Durante as manifestações diversas pessoas utilizaram lenços embebidos com vinagre como forma de mitigação dos sintomas produzidos pelos gases. Neste cenário, o vinagre se tornou um dos principais personagens. O tradicional tempero de saladas, que tem odor muito forte, chegou até a causar prisões.

 Aprofundando-se na análise da composição do vinagre comercial, que possui entre 4 e 8% de ácido acético e é oficialmente conhecido como ácido etanóico, não se encontrou nenhum dado que confirmasse que o uso do produto seria um antídoto eficaz, ou mesmo que aliviasse os sintomas provocados pelo uso do gás. Não há uma explicação química, exceto para o gás brometo de benzila que reage com o ácido acético, constituinte do vinagre – o bromo reage com o H+ do ácido acético, e forma o benzoato de etila que não é um agente irritante.

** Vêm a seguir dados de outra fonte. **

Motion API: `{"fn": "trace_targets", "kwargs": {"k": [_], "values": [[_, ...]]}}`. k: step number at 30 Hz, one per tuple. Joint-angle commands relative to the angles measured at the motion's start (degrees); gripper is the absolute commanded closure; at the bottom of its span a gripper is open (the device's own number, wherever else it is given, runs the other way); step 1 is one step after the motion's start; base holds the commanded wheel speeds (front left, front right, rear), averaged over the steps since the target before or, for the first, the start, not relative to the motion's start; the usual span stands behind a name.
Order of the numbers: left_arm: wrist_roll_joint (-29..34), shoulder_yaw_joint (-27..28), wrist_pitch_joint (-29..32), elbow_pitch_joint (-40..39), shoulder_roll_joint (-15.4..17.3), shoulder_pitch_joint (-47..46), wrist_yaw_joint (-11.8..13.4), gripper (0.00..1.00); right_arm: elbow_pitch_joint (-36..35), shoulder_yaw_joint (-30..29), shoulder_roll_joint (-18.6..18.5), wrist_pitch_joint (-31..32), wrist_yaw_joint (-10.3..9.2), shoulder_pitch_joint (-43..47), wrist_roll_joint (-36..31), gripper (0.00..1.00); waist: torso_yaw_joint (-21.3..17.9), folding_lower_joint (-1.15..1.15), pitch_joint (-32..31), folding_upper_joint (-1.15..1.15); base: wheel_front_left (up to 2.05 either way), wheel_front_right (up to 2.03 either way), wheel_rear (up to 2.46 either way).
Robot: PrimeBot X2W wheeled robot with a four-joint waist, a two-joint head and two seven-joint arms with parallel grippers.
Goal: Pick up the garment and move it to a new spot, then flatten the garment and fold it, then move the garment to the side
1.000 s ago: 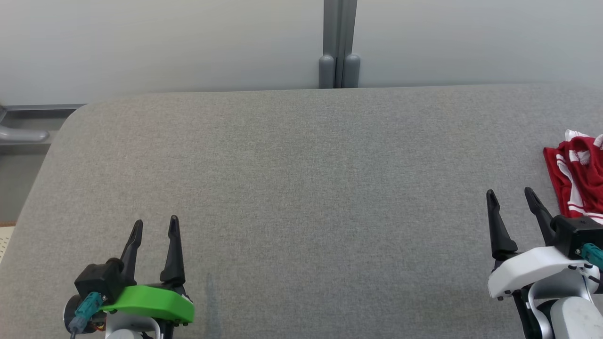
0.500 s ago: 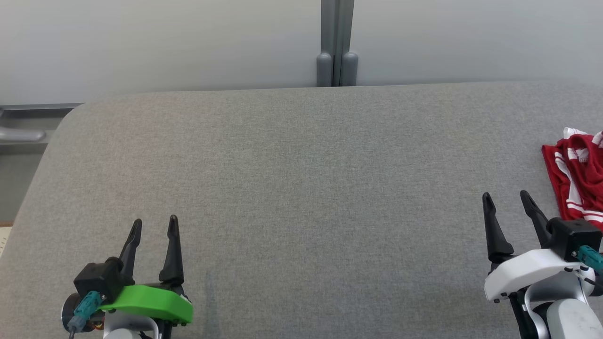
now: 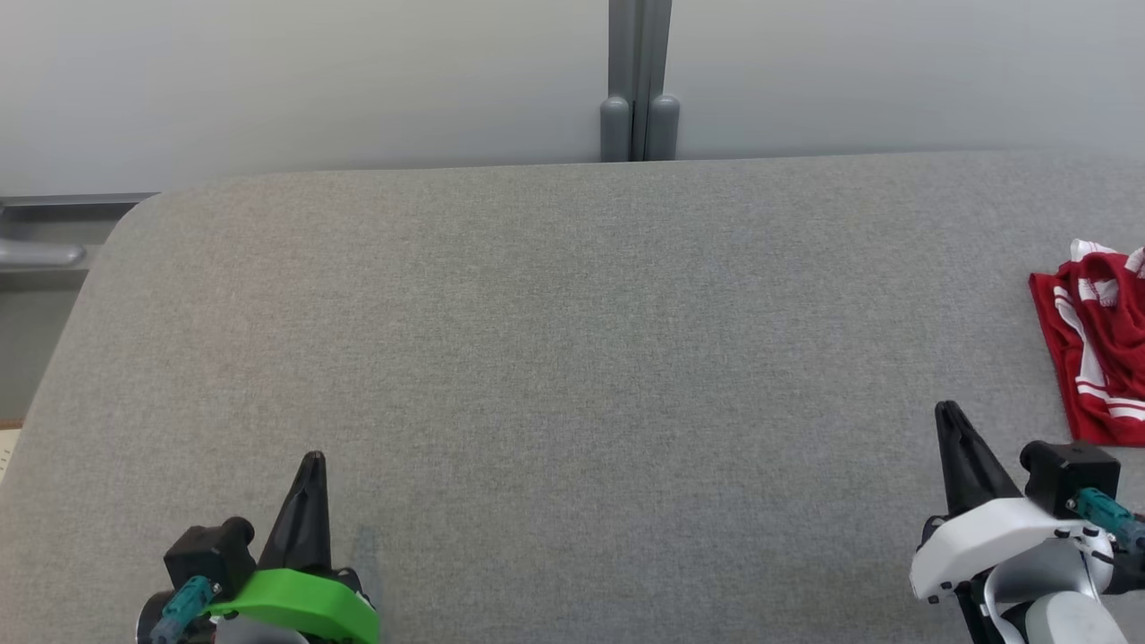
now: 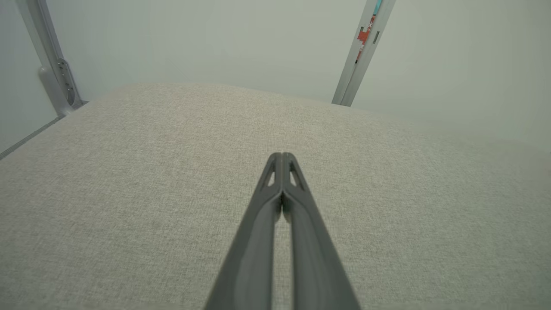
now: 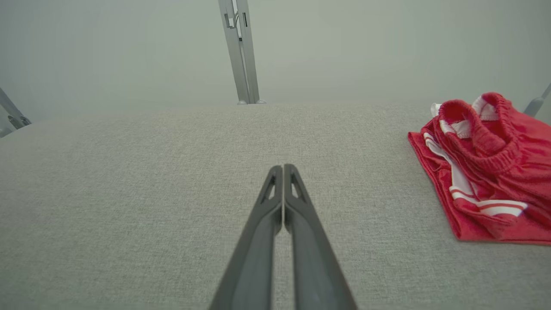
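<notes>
Garment (image 3: pixel 1096 358), red with white stripes, lies bunched on the grey fabric desk (image 3: pixel 572 358). It is well to the right of the grey post (image 3: pixel 638 80) at the desk's far edge, and nearer the robot than the post. The head view's edge cuts off its right part. In the right wrist view the garment (image 5: pixel 486 172) shows a gathered elastic band on top and is again cut at the edge.

Right of the post, the right hand (image 3: pixel 950 410) is near the garment but apart from it, with bare desk between. Its fingers are pressed together on nothing. Left of the post, the left hand (image 3: pixel 313 458) is well apart from the garment, likewise closed and empty.

In the left wrist view a grey upright (image 4: pixel 361 51) bears a small red and teal label (image 4: pixel 366 34), its writing too small to read.
</notes>
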Motion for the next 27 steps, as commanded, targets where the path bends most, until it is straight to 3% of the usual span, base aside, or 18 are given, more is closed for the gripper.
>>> {"fn": "trace_targets", "kwargs": {"k": [1, 27], "values": [[-1.79, 0.37, 0.55, -0.59, 0.00, -0.39, 0.00, 1.00, -0.14, -0.33, -0.14, 0.42, 0.00, -0.72, 1.95, 1.00, -0.02, 0.00, -0.02, 0.00, 0.00, 0.00, 0.00], [-25.06, 3.57, 7.19, -2.84, -0.39, -1.22, -0.07, 1.00, 1.87, -0.73, 0.62, 3.12, -0.02, -2.46, 28.61, 1.00, -0.42, 0.00, -0.25, 0.00, 0.00, 0.00, 0.00]]}}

Há consenso geral entre as pessoas expostas aos gases anti-motim que o uso de algum pano embebido com vinagre ou suco de limão proporcionaria melhor proteção do que o pano embebido em água e que se pode  respirar através dele, relativamente bem, durante vários minutos. Segundo alguns relatos, o vinagre é útil para tratar ardências na pele causadas pela capsaicína. Entretanto, se o agente empregado for o gás CS, a melhor proteção para minimização dos efeitos seria o emprego de uma solução salina (água + bissulfeto de sódio a 5%). Durante a 1ª Guerra Mundial os soldados improvisavam máscaras com panos embebidos em urina.

Embora, em bases teóricas não haja embasamento para o fato de o vinagre proporcionar qualquer proteção ou alívio dos sintomas após a exposição a esses agentes incapacitantes, o fato de várias pessoas reportarem a melhora, carece de explicação. De acordo com Paul Dessauer (comunicação pessoal) poderia ser o fato de que, por ser o vinagre também um irritante (menos potente, mas irritante) serviria para promover lacrimejamento e secreção que funcionariam como uma barreira temporária (pela umidificação das mucosas) no nariz e nos olhos contra os irritantes mais potentes.

Com certeza, sabe-se que o ideal para evitar os efeitos provocados pelo gás lacrimogêneo seria a utilização de máscaras de proteção respiratória com carvão ativado, única maneira de se reter gases e líquidos. E o mais indicado em caso de exposição aos gases lacrimogêneos é a lavagem dos olhos com soro fisiológico ou água corrente para minimizar a ardência, a pele exposta deve ser lavado com água e sabão. Nos casos em que o indivíduo apresente dificuldades de respiração deve-se buscar procurar atendimento médico.